En conjunto, estos hallazgos plantean la necesidad de que futuras investigaciones evalúen la sostenibilidad del ejercicio y realicen un balance crítico del impacto cuantitativo y cualitativo de cada una de las intervenciones. En ese sentido, será crucial continuar profundizando en los contrastes entre la autonomía y la resistencia civil frente a un mayor acercamiento y diálogo con las autoridades, así como los efectos del desgaste físico y emocional no sólo en el impulso de las acciones colectivas sino también en la propia trayectoria del grupo y de cada una de sus integrantes.

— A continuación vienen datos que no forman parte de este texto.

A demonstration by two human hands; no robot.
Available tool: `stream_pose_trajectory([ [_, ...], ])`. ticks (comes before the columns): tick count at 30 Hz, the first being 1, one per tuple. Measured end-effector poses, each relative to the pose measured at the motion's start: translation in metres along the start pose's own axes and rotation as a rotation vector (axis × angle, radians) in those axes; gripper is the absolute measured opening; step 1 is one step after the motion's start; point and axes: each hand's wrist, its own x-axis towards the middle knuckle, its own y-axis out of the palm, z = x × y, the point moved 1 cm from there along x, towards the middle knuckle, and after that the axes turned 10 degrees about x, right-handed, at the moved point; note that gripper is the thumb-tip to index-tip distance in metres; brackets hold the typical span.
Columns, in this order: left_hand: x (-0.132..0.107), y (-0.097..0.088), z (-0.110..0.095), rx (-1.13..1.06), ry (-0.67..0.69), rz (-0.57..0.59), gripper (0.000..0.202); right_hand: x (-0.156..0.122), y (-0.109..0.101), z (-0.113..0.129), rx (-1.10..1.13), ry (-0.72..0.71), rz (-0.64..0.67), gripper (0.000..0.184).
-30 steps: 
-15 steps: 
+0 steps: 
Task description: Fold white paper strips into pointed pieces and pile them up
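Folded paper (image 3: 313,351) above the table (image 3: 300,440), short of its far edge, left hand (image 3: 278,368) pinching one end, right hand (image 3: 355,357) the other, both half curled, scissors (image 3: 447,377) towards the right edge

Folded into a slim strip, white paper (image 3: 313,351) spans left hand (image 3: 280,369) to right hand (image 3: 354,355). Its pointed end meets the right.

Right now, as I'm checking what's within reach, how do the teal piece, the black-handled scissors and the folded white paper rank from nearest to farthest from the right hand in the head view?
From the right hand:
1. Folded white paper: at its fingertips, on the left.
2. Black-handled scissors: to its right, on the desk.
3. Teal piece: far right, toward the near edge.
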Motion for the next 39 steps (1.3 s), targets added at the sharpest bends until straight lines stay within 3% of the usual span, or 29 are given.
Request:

Finalmente, resulta fundamental analizar los alcances y limitaciones de la resistencia civil frente a las desapariciones, no solo para plantear preguntas críticas sobre la agencia social y política de los familiares y personas solidarias que les acompañan, sino también para abonar a los esfuerzos de documentación y construcción de memoria histórica en torno a estos procesos desde la academia. Bajo esta perspectiva, la BNB nos recuerda que para construir respuestas colectivas en contextos de adversidad es indispensable fijar objetivos éticos y políticos que sitúen valores como la dignidad humana y la construcción de paz en el núcleo de cualquier iniciativa que tenga por objeto resarcir los efectos de las graves violaciones a derechos humanos en México y en distintas latitudes.